Cobalt Mining Legacy


This web site is dedicated to the people of Cobalt. Theirs is a proud history of triumph and perseverance in the face of tragedy - fires, disease and economic downturn have not dulled their spirit. Today, they keep alive the memories they have inherited, honouring those who have gone before. The Cobalt Mining Museum, the Heritage Silver Trail, the success of their efforts in having Cobalt designated as a National Historic Site - all are testament to their pride in the historic legacy of Cobalt.

Sadly, they have also inherited the environmental legacy of past mining practices. Some are aware of this legacy, some are not, some deny that there is a problem. For all, this legacy is a challenge.

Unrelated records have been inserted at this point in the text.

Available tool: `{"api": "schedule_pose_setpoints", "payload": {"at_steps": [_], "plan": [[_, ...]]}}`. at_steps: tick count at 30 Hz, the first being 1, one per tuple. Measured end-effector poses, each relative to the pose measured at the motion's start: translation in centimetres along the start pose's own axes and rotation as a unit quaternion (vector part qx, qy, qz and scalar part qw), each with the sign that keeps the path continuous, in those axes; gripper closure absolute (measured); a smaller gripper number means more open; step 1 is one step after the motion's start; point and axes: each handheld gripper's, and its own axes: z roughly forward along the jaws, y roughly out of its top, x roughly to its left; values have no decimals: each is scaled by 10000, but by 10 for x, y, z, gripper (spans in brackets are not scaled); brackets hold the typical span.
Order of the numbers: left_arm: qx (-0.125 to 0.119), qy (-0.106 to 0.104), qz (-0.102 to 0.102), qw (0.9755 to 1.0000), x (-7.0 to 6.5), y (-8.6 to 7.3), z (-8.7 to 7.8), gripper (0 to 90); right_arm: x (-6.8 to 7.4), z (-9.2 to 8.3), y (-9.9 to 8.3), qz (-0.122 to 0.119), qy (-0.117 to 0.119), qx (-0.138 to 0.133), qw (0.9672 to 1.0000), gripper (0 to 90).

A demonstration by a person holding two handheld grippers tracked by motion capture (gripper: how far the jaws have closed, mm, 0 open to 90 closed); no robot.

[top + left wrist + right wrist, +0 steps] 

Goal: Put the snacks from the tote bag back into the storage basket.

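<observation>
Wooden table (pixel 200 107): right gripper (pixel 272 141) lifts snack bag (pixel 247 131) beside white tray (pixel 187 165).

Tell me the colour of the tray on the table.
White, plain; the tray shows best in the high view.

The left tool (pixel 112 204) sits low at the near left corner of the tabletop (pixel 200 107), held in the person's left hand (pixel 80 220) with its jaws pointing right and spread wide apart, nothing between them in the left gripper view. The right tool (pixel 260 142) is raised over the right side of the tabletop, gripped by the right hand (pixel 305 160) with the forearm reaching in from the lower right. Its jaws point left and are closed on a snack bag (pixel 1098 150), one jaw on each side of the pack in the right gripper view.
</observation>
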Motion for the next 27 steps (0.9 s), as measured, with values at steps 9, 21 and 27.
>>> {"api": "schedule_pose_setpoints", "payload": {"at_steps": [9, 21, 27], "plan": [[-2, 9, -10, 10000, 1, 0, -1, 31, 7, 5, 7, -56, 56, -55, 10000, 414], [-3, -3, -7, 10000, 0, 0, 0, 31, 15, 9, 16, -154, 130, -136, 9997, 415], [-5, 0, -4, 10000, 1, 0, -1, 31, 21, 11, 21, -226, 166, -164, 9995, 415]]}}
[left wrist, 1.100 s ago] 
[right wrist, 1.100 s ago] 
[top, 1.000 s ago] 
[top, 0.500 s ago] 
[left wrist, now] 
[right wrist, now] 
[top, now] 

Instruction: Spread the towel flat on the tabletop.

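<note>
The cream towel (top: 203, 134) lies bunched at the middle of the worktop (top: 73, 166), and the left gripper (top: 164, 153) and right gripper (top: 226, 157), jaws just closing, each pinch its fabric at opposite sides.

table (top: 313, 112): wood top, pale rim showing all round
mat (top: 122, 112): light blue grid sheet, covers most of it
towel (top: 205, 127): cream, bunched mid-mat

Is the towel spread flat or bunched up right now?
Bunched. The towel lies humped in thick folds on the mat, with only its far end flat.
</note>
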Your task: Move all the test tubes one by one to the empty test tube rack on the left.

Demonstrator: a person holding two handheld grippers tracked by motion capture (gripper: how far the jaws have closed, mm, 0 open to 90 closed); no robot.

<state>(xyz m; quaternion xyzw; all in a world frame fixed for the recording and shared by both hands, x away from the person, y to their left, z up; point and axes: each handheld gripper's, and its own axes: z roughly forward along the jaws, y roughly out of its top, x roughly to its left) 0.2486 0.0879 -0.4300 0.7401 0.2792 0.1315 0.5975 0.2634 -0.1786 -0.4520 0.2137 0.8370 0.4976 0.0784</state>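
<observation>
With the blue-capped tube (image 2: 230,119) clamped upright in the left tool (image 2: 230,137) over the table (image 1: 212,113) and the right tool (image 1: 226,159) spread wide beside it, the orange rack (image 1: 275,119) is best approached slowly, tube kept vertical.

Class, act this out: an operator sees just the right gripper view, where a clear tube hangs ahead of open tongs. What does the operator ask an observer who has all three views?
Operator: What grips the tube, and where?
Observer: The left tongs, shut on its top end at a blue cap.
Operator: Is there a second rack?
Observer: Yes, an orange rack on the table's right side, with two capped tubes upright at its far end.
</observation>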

Cobalt is used to challenges and adversity. Today it faces a new kind of challenge - to preserve the historic legacy of Cobalt, while dealing with the environmental legacy of past mining - to make Cobalt safer and cleaner for those who live there, and for visitors to “Ontario’s Most Historic Town.”

With dedication and commitment, Cobalt will overcome this challenge. But I think that this poem, written by Bryan Mason when he worked for the Ontario Ministry of the Environment in North Bay, captures in a dramatic way a sense of the challenge before Cobalt:

Blood on the Rocks

The great stope stands stripped of his might
Bearing Satin's blood - erythrite
For eons he did live in pleasure
Secure in possession of silver treasure.

The hunters came with weapons galore
To rob him of his ancient ore
They pounded it, grounded it and sent it away
Back for more to this very day.

But alas! It is the hunter being led to slaughter!
The ultimate weapon - poison in his water.